> _Work task_:
Please print all of the records that follow with nothing altered.
***** Dataset extract
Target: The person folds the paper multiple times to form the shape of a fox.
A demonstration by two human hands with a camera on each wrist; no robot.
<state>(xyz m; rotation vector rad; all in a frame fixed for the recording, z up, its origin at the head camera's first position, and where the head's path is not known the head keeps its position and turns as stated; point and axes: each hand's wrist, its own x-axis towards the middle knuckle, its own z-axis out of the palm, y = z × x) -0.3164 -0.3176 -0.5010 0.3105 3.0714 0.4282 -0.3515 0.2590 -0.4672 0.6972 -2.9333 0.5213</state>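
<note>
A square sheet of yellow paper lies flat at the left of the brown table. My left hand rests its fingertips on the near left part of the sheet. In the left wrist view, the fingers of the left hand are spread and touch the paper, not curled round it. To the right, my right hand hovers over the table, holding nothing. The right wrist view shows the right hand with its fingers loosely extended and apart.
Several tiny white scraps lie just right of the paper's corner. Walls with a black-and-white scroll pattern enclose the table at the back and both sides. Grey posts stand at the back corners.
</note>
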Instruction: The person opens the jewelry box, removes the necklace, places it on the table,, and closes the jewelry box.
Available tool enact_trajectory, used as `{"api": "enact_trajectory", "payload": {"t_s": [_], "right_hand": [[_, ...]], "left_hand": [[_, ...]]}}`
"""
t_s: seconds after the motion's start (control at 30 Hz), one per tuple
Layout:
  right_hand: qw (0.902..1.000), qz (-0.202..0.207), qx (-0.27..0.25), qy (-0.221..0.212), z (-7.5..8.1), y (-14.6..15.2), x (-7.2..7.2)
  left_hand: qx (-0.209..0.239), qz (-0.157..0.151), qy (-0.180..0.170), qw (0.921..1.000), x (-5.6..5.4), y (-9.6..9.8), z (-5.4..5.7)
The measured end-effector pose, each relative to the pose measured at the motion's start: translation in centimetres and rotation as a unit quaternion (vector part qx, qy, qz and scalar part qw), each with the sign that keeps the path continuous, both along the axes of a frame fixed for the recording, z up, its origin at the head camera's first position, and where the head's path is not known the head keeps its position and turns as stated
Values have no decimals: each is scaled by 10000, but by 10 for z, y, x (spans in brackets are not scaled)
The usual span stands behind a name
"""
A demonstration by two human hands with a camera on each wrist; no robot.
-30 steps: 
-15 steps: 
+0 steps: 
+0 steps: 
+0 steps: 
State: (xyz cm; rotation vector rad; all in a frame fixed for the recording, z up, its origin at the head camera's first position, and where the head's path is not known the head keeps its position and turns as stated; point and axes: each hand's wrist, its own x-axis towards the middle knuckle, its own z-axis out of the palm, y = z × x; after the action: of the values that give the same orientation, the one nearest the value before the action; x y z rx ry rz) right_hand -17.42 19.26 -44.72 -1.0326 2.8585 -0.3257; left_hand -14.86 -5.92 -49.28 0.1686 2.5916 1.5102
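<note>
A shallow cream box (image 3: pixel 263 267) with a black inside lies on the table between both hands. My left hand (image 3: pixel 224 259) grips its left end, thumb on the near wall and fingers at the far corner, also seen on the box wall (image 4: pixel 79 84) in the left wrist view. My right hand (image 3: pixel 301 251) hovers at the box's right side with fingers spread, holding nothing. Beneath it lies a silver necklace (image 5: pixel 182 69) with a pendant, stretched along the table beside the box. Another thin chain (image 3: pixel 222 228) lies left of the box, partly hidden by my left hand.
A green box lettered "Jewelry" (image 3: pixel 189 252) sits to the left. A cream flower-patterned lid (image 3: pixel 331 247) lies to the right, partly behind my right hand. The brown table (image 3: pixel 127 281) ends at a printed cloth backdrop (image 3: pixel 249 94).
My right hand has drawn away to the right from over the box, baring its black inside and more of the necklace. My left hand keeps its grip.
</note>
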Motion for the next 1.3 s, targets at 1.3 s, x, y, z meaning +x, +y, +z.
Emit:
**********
> _Exercise answer_:
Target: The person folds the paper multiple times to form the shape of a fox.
A demonstration by two human hands with a camera on each wrist; no robot.
<state>(xyz m; rotation vector rad; all in a frame fixed for the recording, z up, its origin at the head camera's first position, and where the head's path is not known the head keeps its position and turns as stated; point and axes: each hand's wrist, its own x-axis towards the middle knuckle, its own z-axis out of the palm, y = z × x) -0.3164 -0.3176 -0.5010 0.3105 3.0714 0.4282 -0.3515 0.2590 -0.4672 0.6972 -2.9333 0.5213</state>
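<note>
A square sheet of yellow paper lies flat at the left of the brown table. My left hand rests its fingertips on the near left part of the sheet. In the left wrist view, the fingers of the left hand are spread and touch the paper, not curled round it. To the right, my right hand hovers over the table, holding nothing. The right wrist view shows the right hand with its fingers loosely extended and apart.
Several tiny white scraps lie just right of the paper's corner. Walls with a black-and-white scroll pattern enclose the table at the back and both sides. Grey posts stand at the back corners.
</note>
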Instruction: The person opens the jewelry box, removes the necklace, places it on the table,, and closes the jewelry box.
Available tool enact_trajectory, used as `{"api": "enact_trajectory", "payload": {"t_s": [_], "right_hand": [[_, ...]], "left_hand": [[_, ...]]}}`
"""
t_s: seconds after the motion's start (control at 30 Hz), one per tuple
Layout:
  right_hand: qw (0.902..1.000), qz (-0.202..0.207), qx (-0.27..0.25), qy (-0.221..0.212), z (-7.5..8.1), y (-14.6..15.2), x (-7.2..7.2)
  left_hand: qx (-0.209..0.239), qz (-0.157..0.151), qy (-0.180..0.170), qw (0.921..1.000), x (-5.6..5.4), y (-9.6..9.8), z (-5.4..5.7)
The measured end-effector pose, each relative to the pose measured at the motion's start: translation in centimetres and rotation as a unit quaternion (vector part qx, qy, qz and scalar part qw), each with the sign that keeps the path continuous, both along the axes of a frame fixed for the recording, z up, its origin at the head camera's first position, and where the head's path is not known the head keeps its position and turns as stated
Values have no decimals: each is scaled by 10000, but by 10 for z, y, x (spans in brackets are not scaled)
The usual span stands behind a name
"""
A demonstration by two human hands with a camera on each wrist; no robot.
-30 steps: 
-15 steps: 
+0 steps: 
+0 steps: 
+0 steps: 
State: (xyz cm; rotation vector rad; all in a frame fixed for the recording, z up, its origin at the head camera's first position, and where the head's path is not known the head keeps its position and turns as stated; point and axes: each hand's wrist, its own x-axis towards the middle knuckle, its own z-axis out of the palm, y = z × x; after the action: of the values that give the same orientation, the one nearest the value before the action; x y z rx ry rz) right_hand -17.42 19.26 -44.72 -1.0326 2.8585 -0.3257; left_hand -14.86 -5.92 -49.28 0.1686 2.5916 1.5102
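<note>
A shallow cream box (image 3: pixel 263 267) with a black inside lies on the table between both hands. My left hand (image 3: pixel 224 259) grips its left end, thumb on the near wall and fingers at the far corner, also seen on the box wall (image 4: pixel 79 84) in the left wrist view. My right hand (image 3: pixel 301 251) hovers at the box's right side with fingers spread, holding nothing. Beneath it lies a silver necklace (image 5: pixel 182 69) with a pendant, stretched along the table beside the box. Another thin chain (image 3: pixel 222 228) lies left of the box, partly hidden by my left hand.
A green box lettered "Jewelry" (image 3: pixel 189 252) sits to the left. A cream flower-patterned lid (image 3: pixel 331 247) lies to the right, partly behind my right hand. The brown table (image 3: pixel 127 281) ends at a printed cloth backdrop (image 3: pixel 249 94).
My right hand has drawn away to the right from over the box, baring its black inside and more of the necklace. My left hand keeps its grip.
</note>
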Motion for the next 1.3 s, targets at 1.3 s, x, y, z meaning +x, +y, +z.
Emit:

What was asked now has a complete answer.